The invasion of a free country is a brutal attack on the freedom of all nations, communities, and individuals. MECO’s aim is to enable scientific freedom for the academic community as an essential part of peaceful cooperation between countries. Academic freedom is only possible by respecting national freedom. The advisory board therefore calls on the academic community worldwide to maintain and support these values by condemning the actions of Russia’s leadership and calling for withdrawal of Russian forces from Ukraine with immediate effect."

== Past conferences ==
MECO usually gathers from 100 to 150 scientists almost every year. Below is the list of the past conference and their locations. Green color denotes the ones which took place on west side of Iron Curtain, red color – those on east. Such separation disappeared naturally after fall of USSR in 1991.

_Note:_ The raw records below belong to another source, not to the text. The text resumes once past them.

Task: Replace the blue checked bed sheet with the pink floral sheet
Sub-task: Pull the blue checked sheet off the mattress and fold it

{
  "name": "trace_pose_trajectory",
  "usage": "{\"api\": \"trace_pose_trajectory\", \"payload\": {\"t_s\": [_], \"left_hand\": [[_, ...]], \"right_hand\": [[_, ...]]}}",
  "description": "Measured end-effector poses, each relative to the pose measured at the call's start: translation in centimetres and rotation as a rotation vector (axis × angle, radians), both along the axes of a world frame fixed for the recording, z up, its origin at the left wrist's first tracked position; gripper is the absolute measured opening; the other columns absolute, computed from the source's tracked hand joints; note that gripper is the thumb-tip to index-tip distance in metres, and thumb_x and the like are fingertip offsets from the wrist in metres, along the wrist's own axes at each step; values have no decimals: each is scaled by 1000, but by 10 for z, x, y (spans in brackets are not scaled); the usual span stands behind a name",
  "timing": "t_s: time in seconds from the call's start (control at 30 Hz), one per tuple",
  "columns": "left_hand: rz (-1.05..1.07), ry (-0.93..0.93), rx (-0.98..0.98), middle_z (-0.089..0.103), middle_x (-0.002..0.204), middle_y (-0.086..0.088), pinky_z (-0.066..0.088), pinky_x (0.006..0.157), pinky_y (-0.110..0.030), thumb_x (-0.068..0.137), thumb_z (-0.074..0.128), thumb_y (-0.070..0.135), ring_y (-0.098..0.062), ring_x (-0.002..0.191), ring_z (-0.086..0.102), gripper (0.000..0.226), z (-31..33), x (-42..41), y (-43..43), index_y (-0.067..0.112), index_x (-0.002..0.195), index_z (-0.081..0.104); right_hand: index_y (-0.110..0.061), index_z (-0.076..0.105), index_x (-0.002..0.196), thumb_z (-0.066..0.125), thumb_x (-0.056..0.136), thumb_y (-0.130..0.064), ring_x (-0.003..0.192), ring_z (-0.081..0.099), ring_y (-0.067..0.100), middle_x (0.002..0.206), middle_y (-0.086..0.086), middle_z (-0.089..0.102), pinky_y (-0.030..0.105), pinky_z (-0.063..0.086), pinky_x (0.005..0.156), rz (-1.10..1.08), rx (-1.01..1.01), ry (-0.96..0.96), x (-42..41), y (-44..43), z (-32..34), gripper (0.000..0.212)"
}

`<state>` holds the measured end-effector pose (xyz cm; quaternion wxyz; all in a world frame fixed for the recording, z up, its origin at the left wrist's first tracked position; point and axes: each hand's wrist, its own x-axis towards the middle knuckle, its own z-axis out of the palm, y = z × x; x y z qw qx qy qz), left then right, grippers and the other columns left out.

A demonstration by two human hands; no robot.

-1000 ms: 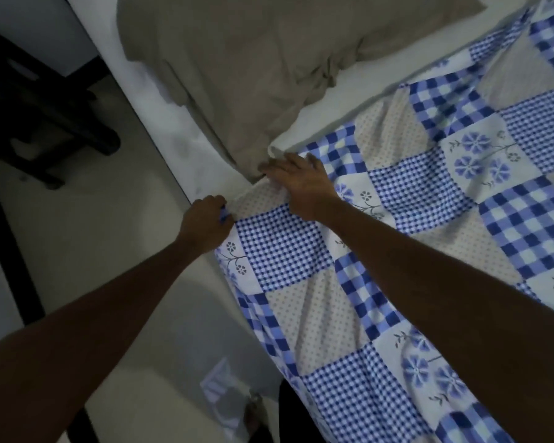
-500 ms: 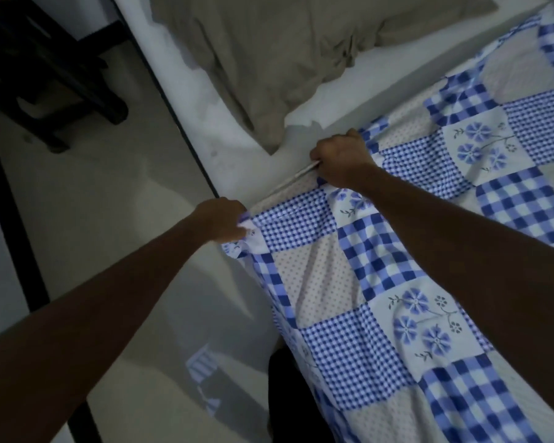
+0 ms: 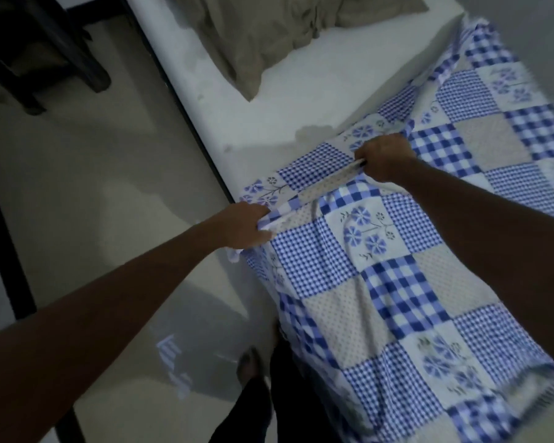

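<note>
- The floor fills the left half of the frame, a wide bare stretch running along the bed's dark side rail.
- The blue checked sheet covers the lower right of the frame. It lies over the mattress and hangs down the bed's left side at lower centre. Its upper edge runs diagonally from mid-frame up toward the upper right corner.
- The bare white mattress shows above that edge, in the upper centre.
- A beige pillow lies at top centre, its lower corner well apart from the sheet's edge.
- Dark furniture stands on the floor at the upper left, apart from the bed.
- The right hand is at centre right, fingers clamped on a raised fold near the sheet's upper edge.
- The left hand is at the bed's left edge, fingers curled tight round the same fold.
</note>
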<state>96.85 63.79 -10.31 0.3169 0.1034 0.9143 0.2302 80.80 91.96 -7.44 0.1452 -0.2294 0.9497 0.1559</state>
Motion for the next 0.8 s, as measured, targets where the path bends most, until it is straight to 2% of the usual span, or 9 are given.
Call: {"api": "trace_pose_trajectory", "payload": {"t_s": [0.1,0.23,0.3,0.37,0.43,0.5,0.57,0.67,0.8], "left_hand": [[-53,-172,-26,61,113,-14,33,70,-28,95,63,29,-30,94,58,41,0,32,34,3,126,52],[-84,-317,50,58,97,-23,36,59,-30,97,58,17,-26,72,50,68,4,71,87,14,155,23],[-53,-301,22,55,89,-20,31,52,-28,96,57,15,-25,66,45,56,5,88,110,8,146,34],[2,-254,-38,44,77,-10,26,52,-29,94,59,13,-19,60,38,24,6,108,133,3,113,48],[41,-225,-84,39,77,-6,32,60,-30,95,58,15,-21,65,42,19,10,131,157,6,97,42],[67,-223,-117,51,92,-10,46,75,-35,95,59,18,-29,87,56,24,8,158,182,2,109,47],[103,-204,-133,62,107,-16,51,81,-38,92,61,18,-30,91,60,36,7,187,207,1,122,52],[185,-153,-187,63,104,-14,45,73,-30,90,60,17,-26,84,56,26,9,232,246,5,113,56],[303,-164,-180,61,125,-14,45,85,-31,91,59,16,-29,109,59,42,9,300,306,7,132,55]], "right_hand": [[-25,72,109,61,93,-26,107,65,31,112,7,70,45,51,87,-8,56,-60,34,34,8,19],[-21,74,105,61,92,-26,105,66,31,107,8,71,44,53,86,-8,99,-73,77,78,16,19],[-19,75,103,63,91,-29,102,67,32,103,9,71,44,53,86,-17,91,-70,95,103,16,20],[-17,74,102,65,91,-36,100,67,32,102,10,71,42,52,85,-3,86,-37,113,128,14,24],[-15,72,101,65,91,-40,99,68,32,102,11,72,42,52,83,46,84,-16,131,152,11,28],[-16,71,100,62,92,-41,97,68,31,102,9,72,41,52,81,84,102,-25,150,172,10,27],[-19,71,99,59,93,-39,96,68,30,101,7,71,38,51,80,117,95,-42,171,193,9,24],[-18,71,97,58,93,-32,95,68,30,99,8,71,36,47,76,158,30,-18,204,229,10,19],[-13,73,90,61,89,-29,88,69,33,89,11,71,39,51,76,237,-59,-20,246,274,5,20]]}}
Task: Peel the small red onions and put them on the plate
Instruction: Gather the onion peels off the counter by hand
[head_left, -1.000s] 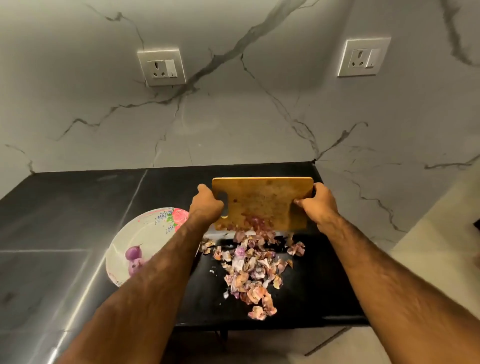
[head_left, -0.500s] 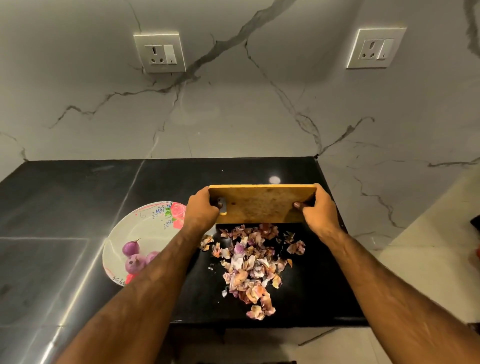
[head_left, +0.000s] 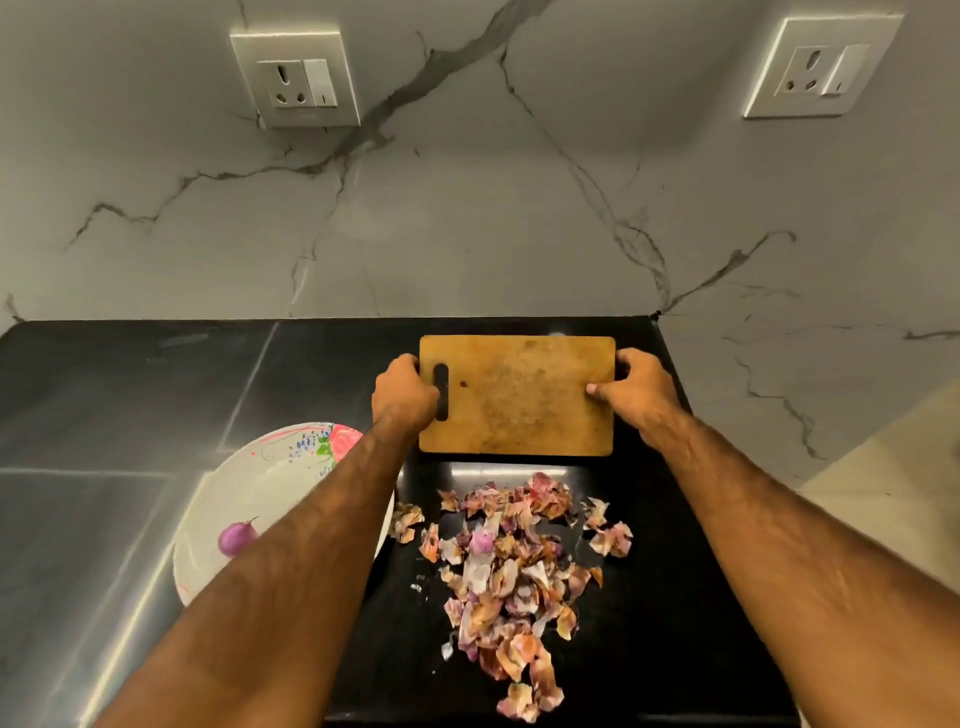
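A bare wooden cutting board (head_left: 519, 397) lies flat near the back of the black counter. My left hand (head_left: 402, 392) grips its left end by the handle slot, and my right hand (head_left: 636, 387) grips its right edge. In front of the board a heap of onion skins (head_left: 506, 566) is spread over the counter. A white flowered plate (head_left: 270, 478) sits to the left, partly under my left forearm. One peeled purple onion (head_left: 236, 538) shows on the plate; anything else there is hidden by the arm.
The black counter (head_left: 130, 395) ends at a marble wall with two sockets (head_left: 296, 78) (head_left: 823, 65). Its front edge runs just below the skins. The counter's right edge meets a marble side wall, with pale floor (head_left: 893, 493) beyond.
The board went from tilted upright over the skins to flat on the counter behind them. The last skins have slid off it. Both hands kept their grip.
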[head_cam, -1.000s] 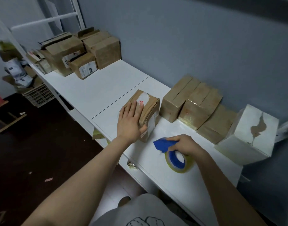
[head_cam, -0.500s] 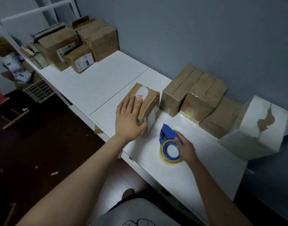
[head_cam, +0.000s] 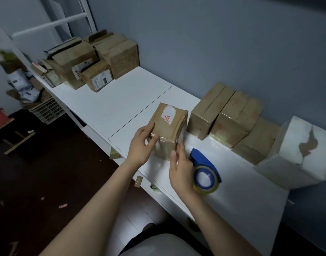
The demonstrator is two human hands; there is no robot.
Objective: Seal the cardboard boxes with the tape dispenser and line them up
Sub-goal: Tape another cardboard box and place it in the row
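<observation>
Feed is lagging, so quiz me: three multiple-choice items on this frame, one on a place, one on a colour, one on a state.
1. Where is the dispenser? A on the floor; B atop the boxes by the wall; C on the table.
2. What colour is the dispenser's body? A blue; B red; C green.
3. What is the left hand doing? A lying flat on the table; B gripping the box; C holding the dispenser.
Key: 1 C, it lies on the white top beside the box; 2 A, its frame is blue; 3 B, thumb and fingers clasp the box's near corner.
</observation>
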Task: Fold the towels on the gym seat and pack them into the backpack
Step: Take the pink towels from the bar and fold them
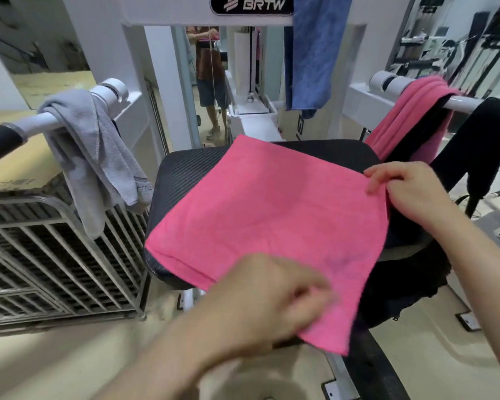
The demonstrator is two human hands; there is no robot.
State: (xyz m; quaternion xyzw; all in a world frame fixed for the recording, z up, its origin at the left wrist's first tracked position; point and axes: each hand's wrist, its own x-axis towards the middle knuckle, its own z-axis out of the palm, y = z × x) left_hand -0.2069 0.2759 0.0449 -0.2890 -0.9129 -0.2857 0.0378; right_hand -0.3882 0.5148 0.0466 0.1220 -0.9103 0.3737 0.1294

| Year | Conference | Location | Country |
|---|---|---|---|
| 1974 | MECO | Vienna | Austria |
| 1975 | MECO 2 | Regensburg | FRG |
| 1976 | MECO 3 | Bled | Yugoslavia |
| 1977 | MECO 4 | Unterägeri | CH |
| 1978 | MECO 5 | Boszkowo | Poland |
| 1979 | MECO 6 | Trieste | Italy |
| 1980 | MECO 7 | Budapest | Hungary |
| 1981 | MECO 8 | Saarbrücken | FRG |
| 1982 | MECO 9 | Wien | Austria |
| 1983 | MECO 10 | Bled | Yugoslavia |
| 1984 | MECO 11 | Gernrode | GDR |
| 1985 | MECO 12 | Aussois | France |
| 1986 | MECO 13 | Liblice | Czech |
| 1987 | MECO 14 | Puidoux | CH |
| 1988 | MECO 15 | Karpacz | Poland |
| 1989 | MECO 16 | Siena | Italy |
| 1990 | MECO 17 | Balatonfüred | Hungary |
| 1991 | MECO 18 | Duisburg | Germany |
| 1994 | MECO 19 | Smolenice | Slovakia |
| 1995 | MECO 20 | Wels | Austria |
| 1996 | MECO 21 | Bled | Slovenia |
| 1997 | MECO 22 | Szklarska Poręba | Poland |
| 1998 | MECO 23 | Trieste | Italy |
| 1999 | MECO 24 | Wittenberg | Germany |
| 2000 | MECO 25 | Pont-a-Mousson | France |
| 2001 | MECO 26 | Prague | Czech |
| 2002 | MECO 27 | Sopron | Hungary |
| 2003 | MECO 28 | Saarbrücken | Germany |
| 2004 | MECO 29 | Bratislava | Slovakia |
| 2005 | MECO 30 | Cortona | Italy |
| 2006 | MECO 31 | Primošten | Croatia |
| 2007 | MECO 32 | Lądek-Zdrój | Poland |
| 2008 | MECO 33 | Wels | Austria |
| 2009 | MECO 34 | Leipzig | Germany |
| 2010 | MECO 35 | Pont-a-Mousson | France |
| 2011 | MECO 36 | Lviv | Ukraine |
| 2012 | MECO 37 | Tatranské Matliare | Slovakia |
| 2013 | MECO 38 | Trieste | Italy |
| 2014 | MECO 39 | Coventry | United Kingdom |
| 2015 | MECO 40 | Esztergom | Hungary |
| 2016 | MECO 41 | Vienna | Austria |
| 2017 | MECO 42 | Lyon | France |
| 2018 | MECO 43 | Kraków | Poland |
| 2019 | MECO 44 | Kloster Seeon | Germany |
| 2020 | MECO 45 | Cluj | Romania |
| 2021 | MECO 46 | Riga | Latvia |
| 2022 | MECO47 | Erice | Italy |
| 2023 | MECO48 | Stará Lesná | Slovakia |
| 2024 | MECO49 | Kranjska Gora | Slovenia |
| 2025 | MECO50 | Dubrovnik | Croatia |
| 2026 | MECO51 | Pont-a-Mousson | France |

== Future conferences ==
[MECO51] will take place in Pont-a-Mousson (France) on May 18–22, 2026.